A “callous” conman who fleeced his partner out of £70,000 after “stringing her along” for years has been jailed. Romeo fraudster Andrew Camfield, 59, took so much money from her that she had to borrow cash from her family to meet his demands.
He claimed to be due an inheritance, but the money never materialised.
The victim, Louise Wynne, was first introduced to Camfield by a pal at Christmas 2018.
An “intense” relationship began and by February 2019 Camfield had started to ask Louise for financial assistance. Camfield continued to defraud Louise who said she was “so in love” with him that she didn’t see any warning signs.
He used false promises and manipulation to exploit her financially.
When Louise’s own funds ran low, she was forced to borrow money from her family to satisfy his voracious demands. Louise’s son, who first raised concerns that his mother was being defrauded by Camfield, reported him to the police.
A widespread investigation began, led by Detective Constable Andy Mountford-Laker of Sussex Police, culminating in Camfield being charged with fraud by false representation last June.
Camfield, of Eastbourne, East Sussex, who had pleaded guilty in March this year, was sentenced to a total of seven years imprisonment when he appeared at Hove Crown Court [on Thursday May 25].
Sentencing Camfield, Judge Siobhan Kelly told him: “This was a prolonged and sophisticated fraud. You engaged in a relationship, you deceived Louise through elaborate lies defrauding her out of a significant amount of money.
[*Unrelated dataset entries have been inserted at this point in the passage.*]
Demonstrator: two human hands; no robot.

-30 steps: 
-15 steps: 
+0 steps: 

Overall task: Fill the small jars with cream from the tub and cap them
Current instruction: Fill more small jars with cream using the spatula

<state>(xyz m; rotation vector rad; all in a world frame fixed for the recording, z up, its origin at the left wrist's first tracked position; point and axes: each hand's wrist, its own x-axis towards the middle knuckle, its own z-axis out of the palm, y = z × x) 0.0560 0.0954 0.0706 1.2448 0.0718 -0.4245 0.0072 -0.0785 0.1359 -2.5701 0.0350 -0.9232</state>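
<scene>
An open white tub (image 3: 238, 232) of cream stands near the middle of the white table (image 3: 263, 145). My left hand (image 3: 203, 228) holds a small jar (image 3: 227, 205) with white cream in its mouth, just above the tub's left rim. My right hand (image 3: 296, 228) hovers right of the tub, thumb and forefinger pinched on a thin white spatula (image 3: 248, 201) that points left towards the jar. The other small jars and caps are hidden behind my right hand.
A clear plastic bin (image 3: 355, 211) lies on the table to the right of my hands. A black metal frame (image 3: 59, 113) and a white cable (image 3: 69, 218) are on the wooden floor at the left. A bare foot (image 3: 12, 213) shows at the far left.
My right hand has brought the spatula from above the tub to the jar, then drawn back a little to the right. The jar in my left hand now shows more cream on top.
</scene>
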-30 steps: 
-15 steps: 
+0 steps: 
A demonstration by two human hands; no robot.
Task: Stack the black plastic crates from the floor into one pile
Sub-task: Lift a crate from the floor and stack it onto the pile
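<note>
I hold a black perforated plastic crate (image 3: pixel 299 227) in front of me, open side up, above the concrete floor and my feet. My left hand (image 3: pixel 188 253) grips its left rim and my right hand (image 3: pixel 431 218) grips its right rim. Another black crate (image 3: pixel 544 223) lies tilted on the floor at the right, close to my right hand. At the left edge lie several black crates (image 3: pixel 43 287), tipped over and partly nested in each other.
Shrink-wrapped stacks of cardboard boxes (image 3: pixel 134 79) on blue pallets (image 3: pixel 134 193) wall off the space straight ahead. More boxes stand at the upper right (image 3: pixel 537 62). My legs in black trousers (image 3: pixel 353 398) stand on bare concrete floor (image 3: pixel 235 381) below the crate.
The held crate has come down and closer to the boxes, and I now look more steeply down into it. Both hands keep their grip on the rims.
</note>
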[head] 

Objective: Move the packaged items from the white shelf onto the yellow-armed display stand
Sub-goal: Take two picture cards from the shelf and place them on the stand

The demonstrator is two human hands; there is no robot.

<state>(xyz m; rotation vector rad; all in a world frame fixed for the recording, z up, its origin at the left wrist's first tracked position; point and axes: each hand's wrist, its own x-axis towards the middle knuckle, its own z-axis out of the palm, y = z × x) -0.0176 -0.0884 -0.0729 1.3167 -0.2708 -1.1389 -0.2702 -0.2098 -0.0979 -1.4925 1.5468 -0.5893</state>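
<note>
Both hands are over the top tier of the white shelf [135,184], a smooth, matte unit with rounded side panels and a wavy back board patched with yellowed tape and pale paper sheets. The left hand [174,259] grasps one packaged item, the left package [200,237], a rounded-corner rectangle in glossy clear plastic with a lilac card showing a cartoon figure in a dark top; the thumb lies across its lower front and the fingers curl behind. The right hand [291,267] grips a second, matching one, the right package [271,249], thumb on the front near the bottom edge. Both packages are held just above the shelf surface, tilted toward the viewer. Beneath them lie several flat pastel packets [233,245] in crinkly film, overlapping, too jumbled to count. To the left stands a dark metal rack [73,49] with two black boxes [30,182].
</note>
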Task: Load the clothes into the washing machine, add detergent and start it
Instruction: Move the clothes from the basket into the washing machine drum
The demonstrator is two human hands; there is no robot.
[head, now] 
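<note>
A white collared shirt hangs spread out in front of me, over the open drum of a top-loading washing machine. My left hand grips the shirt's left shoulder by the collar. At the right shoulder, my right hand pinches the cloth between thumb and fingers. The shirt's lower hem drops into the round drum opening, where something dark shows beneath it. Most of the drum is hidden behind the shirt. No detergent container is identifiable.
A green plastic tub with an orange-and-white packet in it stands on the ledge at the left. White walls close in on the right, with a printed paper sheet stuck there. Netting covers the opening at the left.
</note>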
“You lied throughout the relationship making up elaborate lies stringing her along. This was a truly callous and calculated set of actions which breached her trust.”
Louise said: “I was so in love with Andrew I didn’t see any warning signs or red flags.With hindsight, if only I had confided in my close friends about the financial aspect of the relationship sooner, perhaps things would have been different.
“It’s not only the financial devastation, but the emotional heartache I’ve suffered and the ongoing lack of trust I now experience, alongside feelings of being judged for my perceived naivety.”
Bernadette Lawrie, Sussex Police’s Financial Abuse Safeguarding Officer, said: “It is incredibly brave of Louise to come forward and share her experiences with others, as victims all too often feel ashamed and embarrassed, blaming themselves for the actions of these heartless and ruthless criminals.
“By opening up about the impact of the fraud it is hoped that others may identify with the situation and seek support or realise this may be happening to someone close to them.”
Louise is now receiving ongoing emotional support from Victim Support’s Vulnerable Fraud Caseworkers, paid for by Sussex Police and Crime Commissioner Katy Bourne, to rebuild her confidence, relationships, and trust to move forward from the devastation she has suffered in the past few years.
The Caseworkers also run a peer-to-peer support group specifically for romance fraud victims, providing a platform enabling them to share their experiences with others who have been victims of the same crime type.
Ms Bourne said: “Romance Fraud is an extremely cruel crime because it plays on someone’s vulnerabilities affecting them financially and emotionally. Often, the victim is lulled into a false sense of security and trust and is completely blindsided by the fraudster’s actions. It can even negatively impact their health.”
She added: “I am pleased to be able to offer support to victims of romance fraud. By specifically funding some Vulnerable Fraud Caseworkers, local residents who have fallen prey to these vile fraudsters, are able to come to terms with what they have experienced and begin to rebuild trust in others once more.”